You are an explorer and have stumbled into a fertile valley. The valley has a river. You've decided to build a bridge.
Your options are:
Quick and dirty—something barely capable of getting you across the bridge. Unsafe, but does the job right now. 2-3d
Perfection. A bridge capable of handling diverse traffic (humans, animals, and motorcycles), supporting lots of weight, and withstanding future floods. Deep foundations. Relies on interesting (but not obvious) physics. 10w
Pragmatic quality. A reasonable, safe bridge suitable for a couple of people to cross at once. The design and how the bridge works is fairly self-evident. It is clear how it works. Nothing fancy. 1w,
You weigh your options. You plan to cross the river more than once and encourage children to use the bridge. Quick and dirty is not an option. As much as you'd love the craft of building the perfect bridge and showing off your bridge-building acumen, you don't even know whether you'll make a regular habit of farming the land on the other side of the bridge. Not worth it. Plus, over-engineered things can be harder to extend.
You pick option #3 (Pragmatic Quality). It seems like the best balance of time, extensibility, safety, and getting today's job done without trying too hard to anticipate future loads.
During a particularly busy farming season, there is a lot of pressure to improve the bridge.
You have two options:
Rushed improvements. You bolster up the bridge haphazardly, where it seems to be sagging and weakest. Just add more wood and materials. 1-2hrs per session.
"Refactor" and clean up as you go. Regularly remove debris. Reinforce the structure strategically and redesign key bridge parts as needed—3 hours per session.
Imagine two potential futures, an A/B test of sorts.
Future 1
You pick #1 (Rushed Improvements) because those 2 extra hours seem like an eternity. But over time, figuring out what is going on gets harder and harder. When someone proposes cleaning things up, it almost never seems worth the time. Need to hold more weight? Just add more wood. Flood risk increases—signs of stress increase. Questions also start popping up about structural integrity. Your farmer accomplice, who made a lot of improvements, leaves. No one understands the bridge's structure (outside of "add wood"). At a certain point, a low-level anxiety starts to creep in.

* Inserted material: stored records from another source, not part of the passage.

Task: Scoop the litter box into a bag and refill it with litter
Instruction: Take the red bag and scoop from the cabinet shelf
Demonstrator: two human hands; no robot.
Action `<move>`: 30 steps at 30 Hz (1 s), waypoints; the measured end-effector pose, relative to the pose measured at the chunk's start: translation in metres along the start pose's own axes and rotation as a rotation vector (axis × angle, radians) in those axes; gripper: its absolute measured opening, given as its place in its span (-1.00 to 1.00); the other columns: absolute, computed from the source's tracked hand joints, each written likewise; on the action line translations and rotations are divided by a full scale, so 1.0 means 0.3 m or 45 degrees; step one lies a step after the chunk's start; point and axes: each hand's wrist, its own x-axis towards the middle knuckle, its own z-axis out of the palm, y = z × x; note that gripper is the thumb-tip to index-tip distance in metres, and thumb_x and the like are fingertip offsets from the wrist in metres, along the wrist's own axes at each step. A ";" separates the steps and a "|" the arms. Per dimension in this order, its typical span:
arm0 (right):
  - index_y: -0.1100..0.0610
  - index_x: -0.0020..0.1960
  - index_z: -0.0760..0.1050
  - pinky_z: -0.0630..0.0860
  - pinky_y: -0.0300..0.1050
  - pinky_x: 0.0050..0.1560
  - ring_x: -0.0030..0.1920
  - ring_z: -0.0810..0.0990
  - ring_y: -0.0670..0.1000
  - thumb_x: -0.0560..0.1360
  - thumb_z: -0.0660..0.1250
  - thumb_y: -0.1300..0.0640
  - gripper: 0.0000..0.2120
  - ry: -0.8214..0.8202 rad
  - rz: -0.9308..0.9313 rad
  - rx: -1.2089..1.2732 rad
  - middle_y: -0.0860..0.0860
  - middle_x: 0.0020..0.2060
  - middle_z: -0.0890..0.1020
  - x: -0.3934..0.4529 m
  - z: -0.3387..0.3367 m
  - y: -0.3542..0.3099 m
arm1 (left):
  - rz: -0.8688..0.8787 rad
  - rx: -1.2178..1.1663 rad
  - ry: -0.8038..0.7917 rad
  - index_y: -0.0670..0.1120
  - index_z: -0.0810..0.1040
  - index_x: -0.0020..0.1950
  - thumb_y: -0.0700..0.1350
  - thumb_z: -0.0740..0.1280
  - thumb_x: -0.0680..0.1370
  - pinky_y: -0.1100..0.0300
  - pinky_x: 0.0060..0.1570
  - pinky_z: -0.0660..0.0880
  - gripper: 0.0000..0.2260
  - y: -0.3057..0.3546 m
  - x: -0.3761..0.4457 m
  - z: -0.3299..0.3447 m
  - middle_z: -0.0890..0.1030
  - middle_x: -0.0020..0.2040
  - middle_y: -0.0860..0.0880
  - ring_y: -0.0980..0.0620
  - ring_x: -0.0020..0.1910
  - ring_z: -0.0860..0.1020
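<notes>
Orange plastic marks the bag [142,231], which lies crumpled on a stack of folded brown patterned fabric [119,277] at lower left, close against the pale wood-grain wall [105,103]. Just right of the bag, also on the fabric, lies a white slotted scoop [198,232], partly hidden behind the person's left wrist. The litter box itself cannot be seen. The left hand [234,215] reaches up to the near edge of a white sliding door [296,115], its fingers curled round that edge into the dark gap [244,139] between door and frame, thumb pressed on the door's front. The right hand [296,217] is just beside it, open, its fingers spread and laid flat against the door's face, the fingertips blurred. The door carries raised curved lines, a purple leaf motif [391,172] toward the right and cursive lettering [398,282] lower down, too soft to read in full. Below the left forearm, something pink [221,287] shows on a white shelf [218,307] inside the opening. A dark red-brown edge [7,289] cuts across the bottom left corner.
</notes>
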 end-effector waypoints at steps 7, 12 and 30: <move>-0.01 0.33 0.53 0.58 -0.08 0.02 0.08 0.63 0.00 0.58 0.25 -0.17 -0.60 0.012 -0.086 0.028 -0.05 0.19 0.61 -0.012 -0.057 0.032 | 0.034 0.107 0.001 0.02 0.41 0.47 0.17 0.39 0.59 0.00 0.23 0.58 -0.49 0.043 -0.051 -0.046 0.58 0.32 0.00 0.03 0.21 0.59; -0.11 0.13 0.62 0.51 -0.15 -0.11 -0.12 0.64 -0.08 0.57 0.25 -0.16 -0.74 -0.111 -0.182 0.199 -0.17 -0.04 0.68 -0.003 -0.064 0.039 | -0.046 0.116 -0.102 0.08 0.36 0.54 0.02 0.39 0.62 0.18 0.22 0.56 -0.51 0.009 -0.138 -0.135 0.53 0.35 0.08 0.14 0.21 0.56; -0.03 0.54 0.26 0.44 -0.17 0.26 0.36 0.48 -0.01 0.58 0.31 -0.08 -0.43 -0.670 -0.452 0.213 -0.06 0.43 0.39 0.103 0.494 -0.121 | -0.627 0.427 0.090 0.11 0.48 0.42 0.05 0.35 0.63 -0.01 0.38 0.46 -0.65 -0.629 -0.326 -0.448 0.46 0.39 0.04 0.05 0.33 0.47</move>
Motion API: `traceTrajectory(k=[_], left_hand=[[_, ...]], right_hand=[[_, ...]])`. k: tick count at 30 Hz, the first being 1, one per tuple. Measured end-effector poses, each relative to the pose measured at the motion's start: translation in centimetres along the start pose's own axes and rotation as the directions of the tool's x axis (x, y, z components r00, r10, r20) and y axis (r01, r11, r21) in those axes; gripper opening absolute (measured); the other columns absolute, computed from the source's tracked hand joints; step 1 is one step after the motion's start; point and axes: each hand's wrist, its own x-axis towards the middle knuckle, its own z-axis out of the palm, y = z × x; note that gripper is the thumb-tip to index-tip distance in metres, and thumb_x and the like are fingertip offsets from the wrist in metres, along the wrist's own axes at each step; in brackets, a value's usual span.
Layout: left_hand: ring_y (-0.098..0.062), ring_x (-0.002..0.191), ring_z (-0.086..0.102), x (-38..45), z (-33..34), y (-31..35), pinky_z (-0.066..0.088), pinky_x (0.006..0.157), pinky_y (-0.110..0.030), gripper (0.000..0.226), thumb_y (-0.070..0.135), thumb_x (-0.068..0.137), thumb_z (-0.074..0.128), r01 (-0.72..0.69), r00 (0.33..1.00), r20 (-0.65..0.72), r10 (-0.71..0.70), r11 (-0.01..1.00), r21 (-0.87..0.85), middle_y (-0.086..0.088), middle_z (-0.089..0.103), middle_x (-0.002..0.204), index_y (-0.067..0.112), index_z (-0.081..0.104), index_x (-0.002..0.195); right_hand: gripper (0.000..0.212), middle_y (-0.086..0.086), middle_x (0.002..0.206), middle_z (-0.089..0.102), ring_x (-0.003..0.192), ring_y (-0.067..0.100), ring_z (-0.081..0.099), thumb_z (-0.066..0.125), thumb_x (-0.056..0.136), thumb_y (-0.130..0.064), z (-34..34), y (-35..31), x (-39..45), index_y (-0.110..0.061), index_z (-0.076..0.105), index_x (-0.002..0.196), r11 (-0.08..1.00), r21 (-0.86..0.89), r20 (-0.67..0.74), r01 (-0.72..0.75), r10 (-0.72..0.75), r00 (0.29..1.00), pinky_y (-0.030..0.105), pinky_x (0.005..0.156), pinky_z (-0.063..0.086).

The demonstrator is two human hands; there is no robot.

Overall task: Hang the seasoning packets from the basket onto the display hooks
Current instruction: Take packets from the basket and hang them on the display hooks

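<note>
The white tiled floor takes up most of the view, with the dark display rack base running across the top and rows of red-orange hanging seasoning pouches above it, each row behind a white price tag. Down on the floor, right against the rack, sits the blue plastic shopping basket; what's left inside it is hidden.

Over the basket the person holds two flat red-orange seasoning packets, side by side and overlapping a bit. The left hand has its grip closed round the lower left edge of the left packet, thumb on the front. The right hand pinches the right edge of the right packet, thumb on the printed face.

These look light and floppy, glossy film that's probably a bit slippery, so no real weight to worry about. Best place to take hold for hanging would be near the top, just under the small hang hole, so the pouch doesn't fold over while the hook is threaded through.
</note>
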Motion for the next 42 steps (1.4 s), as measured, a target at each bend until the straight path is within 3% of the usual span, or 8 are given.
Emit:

All it takes is a modest flood for the cracks to form. You have a mossy, moldy bridge that could break at any moment. There's a good chance you'll have to delay your farming efforts or take significant risks while you construct a new bridge. None of your prior work is reusable.
Future 2
If, instead, the team chooses to refactor and clean up (#2), it takes a bit longer for each improvement (at least at first). But because things are "cleaner," what is happening and where the structure is under stress is clearer. Flood risk remains in check because there's not a whole mess of logs propping up a bridge. Instead of lugging big logs to fix the problem, they can focus more on keeping the structure working with small additions. Eventually, this approach will be faster per session because there will be less heavy lifting.
The farming season is proving to be very productive, and you predict that you will need to rebuild the bridge to support a more diverse load at some points. Thankfully, because the structure you've built has high integrity and is functional, you can build the new bridge "into" the old bridge without too much disruption (you can even reuse some of the components). During the 6w build, there were no disruptions and no safety issues.
Discussion
Here's something I've noticed about how teams talk about technical debt.
Sometimes you have a scenario where the team started with pragmatic quality and didn't clean up as they went for whatever reason. Over time, this thrust them deep into Future 1, where the barriers to making any progress on working down the debt are very high, let alone lugging the logs to support the bridge and build the current feature.
Technical debt = a maddening, wicked mess.
But sometimes, they refer to technical debt as a Future 2 scenario. It is manageable with a bit of extra work today, and the trick is persuading other people that it is worth cleaning up as you go so that you don't SLIP into a Future 1 situation. This is a different problem.
Technical debt = A potential decision to do some work today to save everyone time tomorrow. A current (typically small) gap to be filled.
In still other situations, we're talking about a team taking the Quick and Dirty approach for whatever reason (a prototype or MVP), and then someone never got around to addressing that.
Technical debt = Shouldn't have been in production for any extended period.
Let's not forget the situation where the original team sought perfection (YAGNI, you aren't going to need it), and so doing, made the system impossibly abstract and difficult to extend. Is that debt? Perhaps when the team tries to get work today and has trouble extending it for different use cases.
Technical debt = We spent so much time over-engineering things that we eventually started cutting corners to make it work for the evolving use case.
Finally, you have the Future 2 migration problem, which, thankfully, the team prepared for! Yes, the bridge is no longer fit for purpose, and there is a delta in functionality and scalability, but we're well prepared for the transition. Yes, we could call that debt, but it is much more manageable.
Technical debt = Delta in fit-for-purpose that must be eventually bridged.
Are these the “right” definitions….probably not. But they can help better understand where a team is coming from.